From the results above, based on the p-values and significance level of 0:
Lets see what happens when we compute the mean?
training.raw %>%
group_by(AGE, SEX) %>%
summarise(
count = n(),
mean = mean(LIMIT_BAL, na.rm = TRUE),
sd = sd(LIMIT_BAL, na.rm = TRUE)
)
## # A tibble: 127 x 5
## # Groups: AGE [?]
## AGE SEX count mean sd
## <dbl> <fct> <int> <dbl> <dbl>
## 1 21 Male 14 23571. 12157.
## 2 21 Female 35 24857. 11472.
## 3 22 Male 106 33302. 25773.
## 4 22 Female 304 38618. 23520.
## 5 23 Male 200 39400 34021.
## 6 23 Female 515 66777. 50129.
## 7 24 Male 286 47273. 42089.
## 8 24 Female 615 87138. 69289.
## 9 25 Male 296 71318. 64734.
## 10 25 Female 603 117081. 90582.
## # ... with 117 more rows
Anova assumes that data is normally distributed and the variance is correlative. Lets check this.
plot(aov3, 1)
We can see the uppermost point has some outliers that has the potential to affect normality and homogeneity of variance. It would be recommended to remove these.

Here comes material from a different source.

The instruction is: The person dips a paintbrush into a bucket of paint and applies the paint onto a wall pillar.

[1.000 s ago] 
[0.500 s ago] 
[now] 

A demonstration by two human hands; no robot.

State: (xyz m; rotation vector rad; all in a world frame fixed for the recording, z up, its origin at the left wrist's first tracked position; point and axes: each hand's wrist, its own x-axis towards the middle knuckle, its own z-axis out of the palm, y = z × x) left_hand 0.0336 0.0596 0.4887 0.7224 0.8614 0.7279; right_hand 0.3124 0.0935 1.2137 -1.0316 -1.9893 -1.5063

This plot checks and verifies the assumption that residuals are normally distributed. To be considered a normal probability it should follow an approximate straight line.
plot(aov3, 2)
All the points do not follow a straight line and we can see there is alot of depatures from normality. We can also see that the upper and lower tails depart from the fitted line.
This S-like pattern is common with both long and short tails. It is quite erratic and departs from approximately -1 to 1.
We can conclude that normal distribution can be imrpoved as a model for this data. The next step might be to take a Tukey Lambda PPCC plot to identify appropriate distributional family.
This exercise showed that there is an interaction with both LIMIT_BAL and AGE and also LIMIT_BAL and SEX.